3)      Akal Aktual (Al-'Aql bi al-Fi'il); Perkembangan akal pada fase ketiga ini telah mampu menggunakan pengetahuan pertama Akal Habitual sebagai premis mayor dalam dialektika untuk memperoleh pengetahuan rasional kedua (al-ma'qûlah al-tsâniyah).

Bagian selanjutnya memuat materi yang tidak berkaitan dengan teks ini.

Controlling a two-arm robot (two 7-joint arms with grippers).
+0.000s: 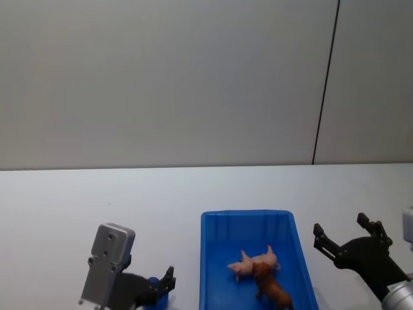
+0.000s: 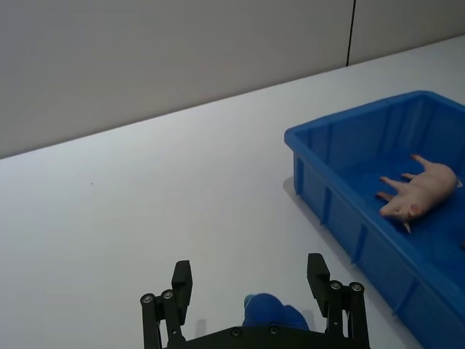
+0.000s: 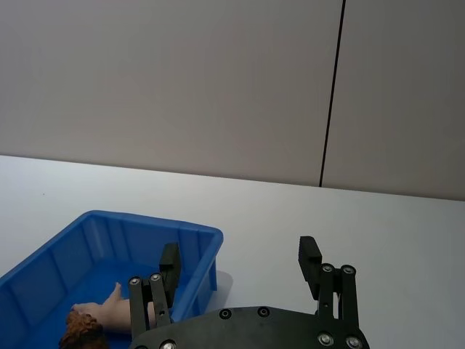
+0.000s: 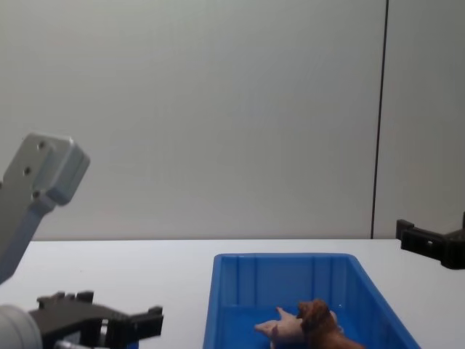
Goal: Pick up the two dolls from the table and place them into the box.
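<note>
Head view. Blue box (image 1: pixel 300 255) sits lower centre-right of the frame on the white table (image 1: pixel 97 194). Both dolls lie inside on its floor: pink doll (image 1: pixel 248 262) and brown doll (image 1: pixel 274 292), touching, the brown one nearer the bottom edge. Left gripper (image 1: pixel 164 284) lower left, right gripper (image 1: pixel 348 239) lower right, each outside the box walls and holding nothing. Task looks complete.

Left wrist view. Left gripper (image 2: pixel 251 291) at bottom centre, fingers spread apart, nothing between them, over bare table. Box (image 2: pixel 327 145) at right; pink doll (image 2: pixel 418 190) lies on its side on the floor of the box. Judgement: soft, light, will give under the pads; if re-gripped, take it across the torso, not the thin legs.

Right wrist view. Right gripper (image 3: pixel 240 273) bottom centre, fingers wide apart and empty. Box (image 3: pixel 145 229) lower left; pink doll (image 3: pixel 109 309) and the furry head of the brown doll (image 3: pixel 80 331) at the bottom edge. Judgement: fur is compressible and not slippery.

Chest view. Box rim (image 4: pixel 280 258) lower centre, walls tall against the dolls (image 4: pixel 309 323); any reach in should come from above. Left gripper (image 4: pixel 109 316) lower left, right gripper (image 4: pixel 429 243) at right edge; open table on both sides for withdrawal.
</note>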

4)      Akal Perolehan (Al-Aql al-Mustafâd); Pada perkembangan fase terakhir ini menurut parea filosof Muslim seperti alFarabi, Ibn Sina, al-Ghazali dan lain-lain, merupakan bentuk pengaktifan akal hingga mampu mencapai level ladunni
5)      Al-Qalb; Sebagaimana al-nafs, al-‘aql dan al-rûh, kata al-qalb oleh al-Ghazali dibedakan atas dua makna yakni: pertama, Daging berbentuk buah sanaubar yang terletak di dada sebelah kiri yaitu daging khusus yang di dalamnya ada lubang, dan di dalam lubang itu ada darah hitam yang merupakan sumber ruh (dalam arti jiwa sensitif) dan tambangnya (pembuluh darah). Adapun makna kedua, Al-qalb adalah sesuatu yang halus, bersifat ketuhanan (rabbâniyah), bersifat ruhani dan berkaitan dengan hati jasmani.